Providing straightforward information pertaining to drugs, drug use & drug policy. The Grey Pages promotes drug-related literacy and advocates a system of viable and tolerant drug policies. This is my personal collection of commentaries, essays, tid-bits, and other such writings on everything ranging from drug use, drug policy and drug-myths, to drug-science, addiction, human behavior, and the workings of the human brain. I started this blog with a particular focus on opioids, and over the past year have found my interest gravitate toward the intriguing, ever-changing world of designer intoxicants (i.e. "research chemicals" or "designer drugs").

Tuesday, May 1, 2012

GABA-A Complex: An Overview

This piece explains the function of the GABA-A receptor, a subtype of GABAminergic receptor involved in the action of a variety of depressant drugs.

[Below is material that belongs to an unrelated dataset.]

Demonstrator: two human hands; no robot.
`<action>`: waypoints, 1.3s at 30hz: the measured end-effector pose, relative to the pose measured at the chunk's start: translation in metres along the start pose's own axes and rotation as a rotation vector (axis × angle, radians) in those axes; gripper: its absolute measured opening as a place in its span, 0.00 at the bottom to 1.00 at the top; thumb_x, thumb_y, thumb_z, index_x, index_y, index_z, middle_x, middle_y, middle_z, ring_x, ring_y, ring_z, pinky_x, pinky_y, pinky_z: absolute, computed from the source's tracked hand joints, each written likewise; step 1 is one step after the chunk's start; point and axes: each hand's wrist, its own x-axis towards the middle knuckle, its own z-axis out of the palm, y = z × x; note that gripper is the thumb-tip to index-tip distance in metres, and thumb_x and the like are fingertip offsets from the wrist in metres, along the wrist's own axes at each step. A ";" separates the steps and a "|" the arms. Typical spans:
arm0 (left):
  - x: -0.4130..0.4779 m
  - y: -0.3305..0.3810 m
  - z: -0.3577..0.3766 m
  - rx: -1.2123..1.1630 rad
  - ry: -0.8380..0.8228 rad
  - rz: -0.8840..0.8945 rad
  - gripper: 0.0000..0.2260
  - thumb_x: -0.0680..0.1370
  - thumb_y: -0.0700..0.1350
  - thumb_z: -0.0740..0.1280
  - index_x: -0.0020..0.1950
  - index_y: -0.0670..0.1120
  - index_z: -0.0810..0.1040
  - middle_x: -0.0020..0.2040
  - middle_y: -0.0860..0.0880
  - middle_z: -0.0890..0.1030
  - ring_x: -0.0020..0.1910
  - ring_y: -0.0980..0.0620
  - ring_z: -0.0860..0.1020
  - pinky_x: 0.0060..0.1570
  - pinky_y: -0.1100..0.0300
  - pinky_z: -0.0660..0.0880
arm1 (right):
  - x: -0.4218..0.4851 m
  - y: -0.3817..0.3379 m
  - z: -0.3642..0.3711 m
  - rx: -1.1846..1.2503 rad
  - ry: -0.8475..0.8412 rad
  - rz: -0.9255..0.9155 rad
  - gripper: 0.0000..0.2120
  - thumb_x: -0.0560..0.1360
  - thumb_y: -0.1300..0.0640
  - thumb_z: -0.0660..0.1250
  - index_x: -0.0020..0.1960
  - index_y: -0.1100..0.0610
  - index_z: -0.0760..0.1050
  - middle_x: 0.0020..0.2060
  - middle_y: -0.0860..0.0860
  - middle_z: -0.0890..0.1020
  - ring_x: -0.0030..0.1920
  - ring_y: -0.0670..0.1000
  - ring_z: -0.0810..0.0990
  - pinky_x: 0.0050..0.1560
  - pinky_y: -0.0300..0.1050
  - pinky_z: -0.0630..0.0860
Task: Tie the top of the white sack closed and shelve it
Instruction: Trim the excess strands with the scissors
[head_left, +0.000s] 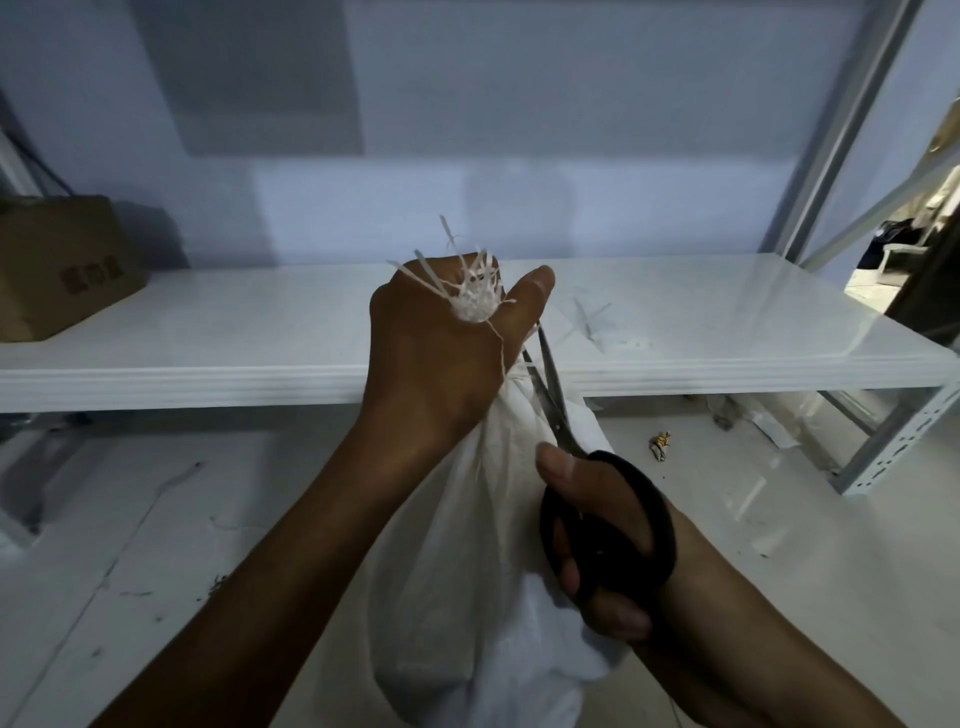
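The white sack (457, 571) hangs in front of me, its top gathered into a bunch. My left hand (436, 358) is closed around that neck, and frayed white strands (470, 291) stick out above my fist. My right hand (608, 540) holds black-handled scissors (613, 519). Their steel blades (550, 395) point up along the sack, right under my left hand. Whether the blades are around a strand I cannot tell. A thin thread hangs from the bunched top.
A white shelf board (727, 332) runs across in front of me at hand height. A brown cardboard box (57, 265) stands on its left end. A grey metal upright (841, 130) rises at the right. Small litter (660, 447) lies on the pale floor below.
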 end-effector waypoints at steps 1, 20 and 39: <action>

Diagram of the ligand gated
GABA-A Recptor/Channel Complex.
Middle site: ion channel
Other sites: active and allosteric
ligand binding
Description: GABA-A (often referred to as the GABA-A receptor) is an inhibitory receptor complex located on the post synaptic membrane of neurons. It is composed of a ligand gated ion channel, and various binding sites on the extracellular surface - the sites consist of a primary site for GABA binding (which activates the gated ion channel), and allosteric sites (such as the benzodiazepine receptor) which modulate the function of the GABA binding site. These sites are distributed across five distinct subsects, which together form the extracellular surface of the GABA-A complex.

Function: GABA-A is but one subtype of the GABA receptor/complex, a major inhibitory device of the central nervous system. Activation of GABAminergic sites on the surface of post-synaptic neural membranes results in an inhibitory effect on its neurons; simply put, activation of GABAminergic sites reduces the sensitivity of nerve cells to respond to stimuli from other nerve cells. 

Drugs and the GABA-A Complex: A variety of sedative-hypnotic, anxiolytic, and recreational drugs (alcohol, barbiturates, gabaxodal) target the GABA-A complex. Some of these agents target the main active receptor directly (thus activating the GABA-A complex by opening the ion channel), while others enhance the function of the active receptor indirectly. Benzodiazepine-type drugs produce their effects through the GABA-A complex. They do not agonize the active target site directly, but they act as positive allosteric modulators for GABA activity. They bind to allosteric sub-units of the GABA-A complex - their binding at these sites enhances the inhibitory action of this complex by changing the configuration of the target receptor, increasing its affinity for binding with the neurotransmitter GABA (gamma-amino butyric acid).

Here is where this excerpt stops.